I have this thing about making my own food. I know that the package version probably exists but when you use fresh ingredients everything tastes so much better. You can control the textures and experiment with adding in more of this and less of  that. As an athlete I also find that I function better on nutritionally sound foods. My digestion improves and I fill up on less. All this adds up to a faster run.

With all the training I’ve been doing this year for Ironman Zurich I haven’t had as much time to spend in the kitchen labouring over new recipes. So I fall back on the old standards, which in Italy are pretty awesome. I shop for the fresh ingredients but make sure that nothing needs more than a few minutes of preparation.

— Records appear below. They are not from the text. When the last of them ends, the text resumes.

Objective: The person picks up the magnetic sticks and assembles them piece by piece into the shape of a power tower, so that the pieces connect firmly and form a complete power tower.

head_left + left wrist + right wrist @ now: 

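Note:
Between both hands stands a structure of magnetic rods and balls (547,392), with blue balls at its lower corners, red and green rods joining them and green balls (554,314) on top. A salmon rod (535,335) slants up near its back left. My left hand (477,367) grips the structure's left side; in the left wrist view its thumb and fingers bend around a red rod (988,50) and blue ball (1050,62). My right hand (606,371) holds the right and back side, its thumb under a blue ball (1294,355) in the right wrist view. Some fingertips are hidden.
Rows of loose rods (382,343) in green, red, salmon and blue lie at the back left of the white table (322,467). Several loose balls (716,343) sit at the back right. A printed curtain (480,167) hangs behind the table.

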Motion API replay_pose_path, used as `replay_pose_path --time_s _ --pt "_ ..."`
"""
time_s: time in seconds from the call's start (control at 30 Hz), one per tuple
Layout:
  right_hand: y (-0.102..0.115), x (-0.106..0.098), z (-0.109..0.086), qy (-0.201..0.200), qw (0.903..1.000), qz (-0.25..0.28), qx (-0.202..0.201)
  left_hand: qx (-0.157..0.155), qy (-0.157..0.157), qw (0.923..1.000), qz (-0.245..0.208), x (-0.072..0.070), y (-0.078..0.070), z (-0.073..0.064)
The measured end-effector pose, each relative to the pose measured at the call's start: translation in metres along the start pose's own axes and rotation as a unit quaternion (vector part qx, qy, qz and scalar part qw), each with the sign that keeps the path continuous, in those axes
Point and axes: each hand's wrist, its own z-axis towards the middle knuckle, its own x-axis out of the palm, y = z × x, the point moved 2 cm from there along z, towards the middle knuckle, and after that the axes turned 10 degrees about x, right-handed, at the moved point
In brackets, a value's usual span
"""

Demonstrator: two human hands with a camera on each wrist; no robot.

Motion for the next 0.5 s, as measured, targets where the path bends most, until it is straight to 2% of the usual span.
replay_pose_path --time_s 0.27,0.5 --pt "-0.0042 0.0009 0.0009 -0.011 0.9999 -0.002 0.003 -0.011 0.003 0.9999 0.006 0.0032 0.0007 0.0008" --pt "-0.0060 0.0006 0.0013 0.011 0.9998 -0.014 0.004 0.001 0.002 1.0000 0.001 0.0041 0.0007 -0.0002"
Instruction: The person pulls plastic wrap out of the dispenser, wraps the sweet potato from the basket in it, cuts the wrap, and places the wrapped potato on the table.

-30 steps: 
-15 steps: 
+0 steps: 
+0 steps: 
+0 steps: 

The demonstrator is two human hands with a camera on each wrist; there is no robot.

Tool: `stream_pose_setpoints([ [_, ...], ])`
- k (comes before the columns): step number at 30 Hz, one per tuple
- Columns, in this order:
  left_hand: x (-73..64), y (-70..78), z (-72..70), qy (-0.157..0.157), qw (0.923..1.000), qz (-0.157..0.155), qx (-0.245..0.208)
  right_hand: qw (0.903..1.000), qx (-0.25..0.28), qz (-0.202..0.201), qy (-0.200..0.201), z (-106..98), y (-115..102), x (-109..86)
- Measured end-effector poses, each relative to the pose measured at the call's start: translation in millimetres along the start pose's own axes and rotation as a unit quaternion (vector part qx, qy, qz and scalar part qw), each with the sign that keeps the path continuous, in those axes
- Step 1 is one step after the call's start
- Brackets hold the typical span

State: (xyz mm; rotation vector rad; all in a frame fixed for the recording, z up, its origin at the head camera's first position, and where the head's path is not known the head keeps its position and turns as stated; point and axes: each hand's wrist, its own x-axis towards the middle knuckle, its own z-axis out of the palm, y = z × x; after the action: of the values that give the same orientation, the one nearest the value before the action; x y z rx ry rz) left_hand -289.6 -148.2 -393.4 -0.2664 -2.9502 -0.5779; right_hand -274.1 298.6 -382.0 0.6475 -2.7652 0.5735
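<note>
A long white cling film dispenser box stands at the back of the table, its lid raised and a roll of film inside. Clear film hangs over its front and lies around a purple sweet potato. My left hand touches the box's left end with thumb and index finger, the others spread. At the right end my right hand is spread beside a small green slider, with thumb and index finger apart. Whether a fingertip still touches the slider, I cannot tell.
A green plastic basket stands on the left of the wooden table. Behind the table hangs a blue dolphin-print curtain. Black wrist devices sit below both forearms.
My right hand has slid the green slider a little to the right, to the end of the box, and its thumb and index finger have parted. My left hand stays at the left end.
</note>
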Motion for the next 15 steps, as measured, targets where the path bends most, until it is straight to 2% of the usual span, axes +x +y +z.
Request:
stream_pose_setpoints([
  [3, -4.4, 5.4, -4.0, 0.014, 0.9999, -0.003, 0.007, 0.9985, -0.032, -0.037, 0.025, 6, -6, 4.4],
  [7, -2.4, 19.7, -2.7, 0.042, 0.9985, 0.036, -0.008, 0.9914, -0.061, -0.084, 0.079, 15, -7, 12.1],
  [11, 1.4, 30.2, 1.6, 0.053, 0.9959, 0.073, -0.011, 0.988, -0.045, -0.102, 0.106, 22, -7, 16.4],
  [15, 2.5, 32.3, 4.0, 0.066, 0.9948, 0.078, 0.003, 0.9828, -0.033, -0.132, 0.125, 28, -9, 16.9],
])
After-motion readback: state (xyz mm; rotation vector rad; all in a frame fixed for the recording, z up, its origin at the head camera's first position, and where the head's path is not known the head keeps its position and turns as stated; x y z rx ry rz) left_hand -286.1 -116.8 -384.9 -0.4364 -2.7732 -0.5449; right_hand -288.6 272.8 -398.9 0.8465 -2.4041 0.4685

Pesto is a perfect example of a “fast food” dish. Easy to make and usually a family pleaser. I can serve it to my ten year old son who is picky about everything these days.

The ingredients you’ll need:

pesto_ingredients

 

 Ingredients

  • 3 oz of olive oil
  • 1 or 2 cloves of garlic (or none if you don’t like garlic)
  • 1 tablespoon pine nuts
  • 3 oz basil leaves
  • 2 oz Parmesan cheese, grated
  • 1 oz Pecorino cheese, grated
  • 1 pinch of sea salt

A true Italian recipe would have you mash this all up with a mortar and pestle. To quicken the process you can use a food processor. The only adjustment you’ll have to do is to place the blades in the freezer ahead of time since the heat created by the constant whirling can blacken the basil. You’ll end up with a darker pesto rather than a bright green hue.

Method

  • Separate the basil leaves from the stems (toss stems into compost) and take off the residual water with a salad spinner.
  • Crush the garlic and put it in the food processor with the basil leaves. Pulse for ten seconds at a time until the basil is shredded.
  • Add the pine nuts and pulse again until mixed.
  • Add both cheeses along with a pinch of salt (just a pinch!) and pulse until blended.
  • This is the only tricky part: turn on the food processor and add the oil in a very thin stream, as slowly as you can. As you pour the pesto will take shape and turn into a creamy pot of goodness… slurp! If you botch up this part and go too fast it will still taste good but not be as homogenous and creamy.
  • Start to finish it takes about ten minutes to make. Super easy!

pesto1

 

pesto2

pesto3

You can use it on pasta or rice or as an accent to a meat dish. It keeps in the fridge in a glass jar for up to a week. I like to make it ahead of time so that I can give instructions to the family to “make” dinner while I go out on a run before we eat. Win-win!

pesto4

Pictured above is 100 grams of organic whole wheat pasta (weighed dry) and 1 tablespoon of homemade pesto; the perfect dish for my afternoon workout. How about yours?

  1. Minna
    Thank you, Julia, for this recipe! I made pasta sauce with spinach using this method. Very easy and very good!
  2. Julia
    Yum Minna! I'll have to try the spinach version!